The 6-foot-10 forward came to the Colorado men's basketball team as a freshman in 2012 with a lot of confidence and then backed it up by earning all-freshman team honors in the Pac-12 Conference.
A year ago, he spent his offseason packing on 20 pounds of muscle, which only added to his confidence. He backed that up with a stellar season that landed him on the first team for All-Pac-12 honors.
As he now prepares for his junior year, Scott is nowhere near satisfied. He wants more.
"I'd like to be first-team Pac-12, but I'd like to be an All-American next year," he said. "I think if I put in the same work (as last summer), I have a chance to do that.
"Anything I can do to help the team get better is something I need to do. I know all the other guys feel the same way."
This past season, Scott established himself as one of the premier post players in the Pac-12. He averaged 14.1 points and 8.4 rebounds per game and was a double-double threat every game. He finished with 13 double-doubles and came close numerous other times.
"Obviously Josh was a force and demanded a double team basically every night," CU assistant coach Mike Rohn said. "There are very few guys like that in the country. That obviously shows we've got something established there."
During his freshman season, Scott started 30 games and gave the Buffs a nice presence inside, as he posted 10.2 points and 5.7 rebounds per game.
Rohn said he was impressed with Scott's improved rebounding this past season. That may have been the biggest improvement Scott made, but it certainly wasn't the only one.
Scott became a much better shooter (connecting on 51.1 percent of his shots, compared to 48.6 percent as a freshman) and did so despite taking more outside shots than he did a year ago. He also saw his free throw percentage jump from 74.7 as freshman to 81.0 as a sophomore.
"All of those things, because I was stronger it helped me become a little more aggressive, a little more confident in what I was doing on the court," he said. "It all benefited me.
"I accomplished all of my preseason goals and on a personal level, I was happy seeing all my hard work pay off."
It was well documented that Scott added the extra weight before last season. He weighed in at 245 before the year, but finished at 233.

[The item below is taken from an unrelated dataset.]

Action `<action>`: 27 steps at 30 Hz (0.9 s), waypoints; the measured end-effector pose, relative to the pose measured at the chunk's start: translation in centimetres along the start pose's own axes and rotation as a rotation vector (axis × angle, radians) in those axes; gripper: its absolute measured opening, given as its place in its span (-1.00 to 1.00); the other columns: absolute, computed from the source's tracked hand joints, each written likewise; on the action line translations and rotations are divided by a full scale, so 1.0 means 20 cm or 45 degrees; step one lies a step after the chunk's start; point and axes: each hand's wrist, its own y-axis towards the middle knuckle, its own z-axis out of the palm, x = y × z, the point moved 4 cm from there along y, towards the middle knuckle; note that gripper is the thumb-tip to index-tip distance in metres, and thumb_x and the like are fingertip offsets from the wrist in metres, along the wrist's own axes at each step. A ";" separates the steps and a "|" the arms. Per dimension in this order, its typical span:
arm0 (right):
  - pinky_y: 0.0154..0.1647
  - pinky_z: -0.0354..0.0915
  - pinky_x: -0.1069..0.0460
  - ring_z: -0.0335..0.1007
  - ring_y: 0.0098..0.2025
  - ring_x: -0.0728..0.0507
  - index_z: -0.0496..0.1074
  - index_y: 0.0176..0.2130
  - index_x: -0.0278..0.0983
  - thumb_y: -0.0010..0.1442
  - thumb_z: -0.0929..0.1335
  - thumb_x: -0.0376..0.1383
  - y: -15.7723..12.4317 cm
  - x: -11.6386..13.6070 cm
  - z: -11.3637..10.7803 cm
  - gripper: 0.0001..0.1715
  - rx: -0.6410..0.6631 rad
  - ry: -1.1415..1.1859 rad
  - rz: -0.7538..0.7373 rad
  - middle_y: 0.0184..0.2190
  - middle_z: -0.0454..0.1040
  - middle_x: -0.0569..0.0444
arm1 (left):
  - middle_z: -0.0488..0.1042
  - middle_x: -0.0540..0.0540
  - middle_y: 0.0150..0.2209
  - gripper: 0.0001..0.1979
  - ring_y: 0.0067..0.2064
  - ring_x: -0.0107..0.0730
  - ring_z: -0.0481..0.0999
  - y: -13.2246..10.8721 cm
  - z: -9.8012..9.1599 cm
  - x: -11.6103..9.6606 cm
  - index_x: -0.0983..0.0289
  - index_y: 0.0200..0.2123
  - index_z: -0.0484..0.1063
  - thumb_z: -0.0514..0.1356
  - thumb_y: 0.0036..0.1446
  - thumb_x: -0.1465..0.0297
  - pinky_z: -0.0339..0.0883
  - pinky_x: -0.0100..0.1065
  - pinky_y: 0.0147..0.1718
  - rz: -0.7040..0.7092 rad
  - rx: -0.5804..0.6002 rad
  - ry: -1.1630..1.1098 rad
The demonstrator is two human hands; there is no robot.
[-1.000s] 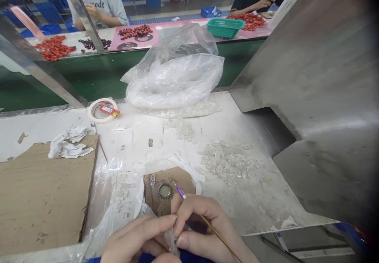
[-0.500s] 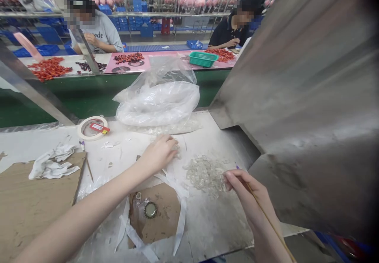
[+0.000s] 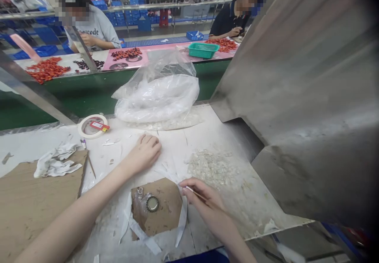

A couple of weeks into the offseason program, Scott said his goal for next year is to play consistently at 250 pounds. He was at 237 last week and said he hopes to get to around 255 before the season.
While he's doing that, he plans to work on his overall game.
"Offseasons are exciting to me," he said. "You get to work on your game and do things that you wouldn't get to do during the season."
Like he did a year ago, Scott will live in Boulder this summer, so he can be close to the CU facilities and train with CU staff. In addition to added bulk, Scott said he wants to improve his shooting range and his ball-handling skills so he can "go one-on-one next year."
The junior-to-be needs to work on his passing.
Particularly late in the season, double teams hampered Scott. Opponents realized they could double him and take him away. When that happened, Scott struggled to pass out of the double teams. When he did, the Buffs didn't help him much, as they struggled with their shooting as a team.
"If he's got two guys on him, somebody is open," Rohn said. "That ball has to quickly find that guy and then that guy has to make the shot. If we don't shoot the ball well, they're going to keep doubling him. It's intertwined. But, his passing needs to definitely improve."
Scott agrees. He had just 22 assists last year, which was the lowest on the team among those who played at least 600 minutes.
"I have to get better at the passes and seeing (teammates)," Scott said.
Should Scott make the same type of improvement he made a year ago, there's no telling how could he could be next year.
"If that continues, the sky is the limit for him," CU head coach Tad Boyle said. "The thing about Josh is he expects a lot of himself, he's got great work ethic, he's determined, he conscientious. He's a coach's dream."